Since the ’90s, used car sales in the U.S. have been more than triple that of new car sales. According to the U.S. Department of Transportation, new vehicle sales in 2010 were roughly 9.6 million, while used vehicle sales reached 36.9 million. Nearly a decade later in 2019, new vehicle sales exceeded 12.8 million while used vehicle sales climbed to 40.8 million.
What makes purchasing a used car attractive is the cost savings. A car experiences 40% depreciation in the first five years of operation, making the resale purchase price attractive. Many used cars are also less expensive to insure than new cars and certified pre-owned cars often include warranties.
However, not all used cars are a good investment. Maintenance issues can turn a bargain-priced vehicle into a nightmare and run up exorbitant expenses. Dependability should be the primary purchase consideration of vehicle shoppers looking for a used car. It is more important than performance, price, and even fuel economy. Thorough research of the models and years you are considering will help you make a wise decision and avoid purchasing a "lemon." Here are 12 used cars you should steer clear of at all costs.
2002 Ford Explorer
The first and second generations of the Ford Explorer helped establish the SUV’s reputation for dependability. However, the third generation changed everything. Per CarComplaints.com, transmission problems and rear suspension flaws plagued the 2002-2005 models. Transmission failures, occurring under 100,000 miles, often required a replacement with a rebuilt unit costing nearly $3,000.
The 2002-2005 Explorers also suffer wheel bearing failures before reaching 90,000 miles. A typical repair costs anywhere from $500 to $1,000 depending on the number of wheel bearings needing replacement. Furthermore, the 2002-2005 Explorer model years also experience a cracked rear panel. While the ruptured piece does not impact vehicle operation or performance, it is a significant annoyance.

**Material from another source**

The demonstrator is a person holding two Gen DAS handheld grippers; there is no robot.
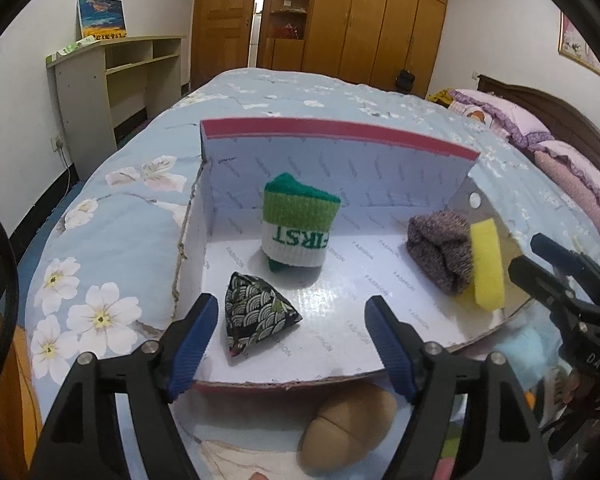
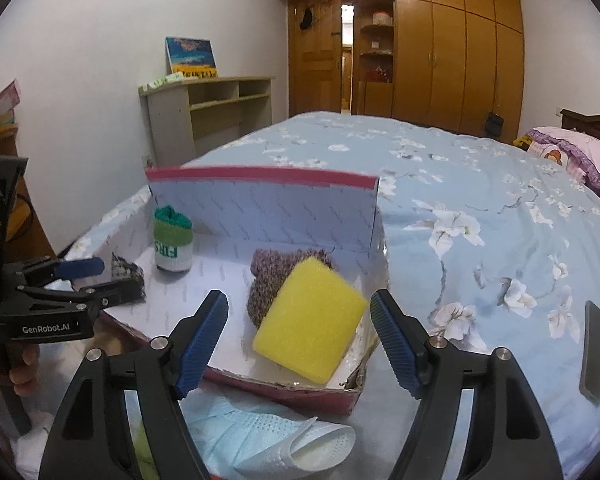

The third generation of Ford Explorers wasn’t the only troublesome version; the fifth generation built from 2011 to 2016 also proved to be problematic. These SUVs were prone to corrosion in the rear suspension toe link making them susceptible to fracture. Vehicles in cold climates where salt is used on the roads are more susceptible to failure when the ball joints corrode, leading to a toe link malfunction. Ford issued several recalls to correct the problem impacting nearly a million vehicles.
Owners also reported cracked engine blocks and leaking coolant in the 2012 to 2017 Ford Explorer models. In 2016, the Office of Defects Investigations (ODI) within the National Highway Safety Administration (NHTSA) began an investigation of exhaust manifold cracks causing foul odors in the cabin and potential carbon monoxide poisoning. ODI identified 2,400 reports involving 2,051 unique vehicles relating to the exhaust issue.
2003 Honda Accord
Introduced more than 40 years ago, the Honda Accord remains one of the best-selling midsize sedans in the U.S. The car gained popularity with families for its attractive body style, standard safety features, and fuel efficiency.
Notwithstanding the rave reviews by several sources, transmission problems have plagued the 2001 to 2003 models since their introduction, resulting in costly repairs. Owners reported the transmission slipping when the car reached about 90,000 miles (via CarComplaints.com). Failure to engage a gear, an unintended downshift, and leaking fluids were common. The transmission required replacement with an average repair cost of over $2,000. The transmission issues prompted a class action lawsuit, which Honda settled by extending the transmission warranty to 93 months or 109,000 miles on the 2000-2001 models. However, the extension did not apply to other model years with similar problems.
The 2003 Accord and many previous models also experienced problems with the stereo backlight burnout. Honda issued a recall to cover the repair for seven years or 100,000 miles, but the recall period has long expired.